A couple, after having fallen in love, decide that they will live together, and make a commitment together to be a community. Once two people begin to live together, they find that their happiness is no longer just dependent on their own concerns, but also concerns for the other. If their partner is unhappy, then they are unhappy as well. So their peace depends not so much on striving for happiness themselves, but for trying to bring peace and contentment to another.
This basic principle grows the more we are involved with others. As we have family, we need to work for peace for all. The longer we are in a community, we find that the needs of the community are tied to our own. If we live in a city of a million people, any one unhappy person we meet on the bus or the street could ruin our day. Soon we find that our happiness is not a personal commodity, as if we were an island to ourselves. Rather, contentment for ourselves is dependant at least on every other person we meet. And, to a lesser degree, to every other person in the world.
Thus, I believe that our happiness cannot be created by meeting our own needs and fulfilling our own desires. Rather, happiness is to be found in relationship, in community.
I grew up in a middle class suburban community, insulated, where I never met anyone with real needs. Our way of life and consumption was what I thought of as “normal”. My ideals all changed when I lived in a few urban areas in India and Bangladesh. There, I was followed by beggars and saw my friends living in poverty that I had never experienced. I realized that those in need were just as human and just as good and bad as I was. They were my equals, but many of them are condemned to spend their lives picking through garbage piles for whatever benefit the hundred others who had been through that same pile had left.

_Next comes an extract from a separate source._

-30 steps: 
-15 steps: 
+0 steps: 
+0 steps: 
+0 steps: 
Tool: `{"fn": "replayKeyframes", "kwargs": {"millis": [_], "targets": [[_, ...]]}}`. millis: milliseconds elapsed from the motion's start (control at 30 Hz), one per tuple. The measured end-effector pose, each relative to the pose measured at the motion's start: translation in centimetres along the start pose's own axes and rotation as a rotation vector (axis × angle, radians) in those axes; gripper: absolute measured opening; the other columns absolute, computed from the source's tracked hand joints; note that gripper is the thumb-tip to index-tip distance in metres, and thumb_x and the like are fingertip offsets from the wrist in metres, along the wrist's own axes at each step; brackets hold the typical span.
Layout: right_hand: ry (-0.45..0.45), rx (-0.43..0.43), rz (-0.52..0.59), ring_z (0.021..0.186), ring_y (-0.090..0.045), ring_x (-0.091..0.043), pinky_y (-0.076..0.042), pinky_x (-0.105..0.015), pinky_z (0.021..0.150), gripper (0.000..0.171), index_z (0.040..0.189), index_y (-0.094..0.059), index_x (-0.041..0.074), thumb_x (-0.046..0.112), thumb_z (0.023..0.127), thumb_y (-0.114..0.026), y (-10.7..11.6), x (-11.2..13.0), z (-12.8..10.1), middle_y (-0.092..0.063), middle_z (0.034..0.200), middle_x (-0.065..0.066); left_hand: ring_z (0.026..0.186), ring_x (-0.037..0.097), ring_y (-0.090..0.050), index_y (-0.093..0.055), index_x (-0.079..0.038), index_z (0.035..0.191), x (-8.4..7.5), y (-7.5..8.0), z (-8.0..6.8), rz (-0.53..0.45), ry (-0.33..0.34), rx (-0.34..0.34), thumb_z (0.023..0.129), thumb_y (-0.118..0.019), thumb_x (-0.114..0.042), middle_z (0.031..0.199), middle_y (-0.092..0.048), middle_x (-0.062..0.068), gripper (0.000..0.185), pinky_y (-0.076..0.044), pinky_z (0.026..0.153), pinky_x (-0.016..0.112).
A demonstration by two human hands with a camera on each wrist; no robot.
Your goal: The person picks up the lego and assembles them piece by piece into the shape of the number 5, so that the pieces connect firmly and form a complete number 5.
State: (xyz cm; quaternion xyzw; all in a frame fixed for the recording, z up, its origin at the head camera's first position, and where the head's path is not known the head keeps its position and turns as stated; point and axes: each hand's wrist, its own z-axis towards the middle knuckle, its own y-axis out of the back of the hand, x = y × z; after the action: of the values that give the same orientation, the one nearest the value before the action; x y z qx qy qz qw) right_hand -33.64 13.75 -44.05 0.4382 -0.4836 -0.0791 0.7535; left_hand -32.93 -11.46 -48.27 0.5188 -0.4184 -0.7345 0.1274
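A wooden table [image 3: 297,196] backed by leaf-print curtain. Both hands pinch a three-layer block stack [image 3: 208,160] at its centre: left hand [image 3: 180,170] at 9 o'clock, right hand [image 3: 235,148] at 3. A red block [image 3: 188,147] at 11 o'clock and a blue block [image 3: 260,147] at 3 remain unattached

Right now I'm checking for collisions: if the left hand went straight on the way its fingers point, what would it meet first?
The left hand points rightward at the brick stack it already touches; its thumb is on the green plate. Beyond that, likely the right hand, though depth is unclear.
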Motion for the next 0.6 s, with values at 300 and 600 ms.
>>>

After my wife and I had moved to Portland, OR, we began listening to and having community with the homeless. As I listened to the stories of the homeless, and began to share their experiences myself, my own joy and sorrow became tied into their own. But what I realize is that this is true for every single person who relates to my homeless friends. Every person who gives them spare change so they would be left alone, every man who says, “get a job,” every woman who spends a few moments chatting with the homeless, every person with hope who smiles at a homeless person—that small event changed their own level of happiness. It was an experience, built with other experiences with other people, that creates their own sense of well-being or grief.
Should we participate in creating other’s grief, then we ourselves live lives of grief. But if we participate in other’s sense of well-being, then we can create well-being for ourselves. Thus, I believe that “the good life” is found, not in seeking our own happiness, but in seeking other’s well-being.
Yes, we can certainly create a sense of joy in ourselves if we get drunk, or if we watch a movie. But if our contentment is based on outside forces changing our own mood, we will soon cause sorrow in others who participate in our life. Self-focus ends up draining those who love us. But if we instead focus on assisting others to obtain happiness, whether in the short term or long term—
If we give hand warmers to a stranger who shivers in the cold
If we give a hamburger or energy bar for a person holding a sign declaring their hunger
If we spend a half hour in conversation with someone who is desperately lonely
If we share a movie we really enjoy with someone who has no pleasures in their life
If we invite to a family holiday meal one who has no family to share it with—
Then the happiness we share will be ours as well. I believe that there is no personal happiness. There is only happiness we share with others, especially with those who have little joy in their lives.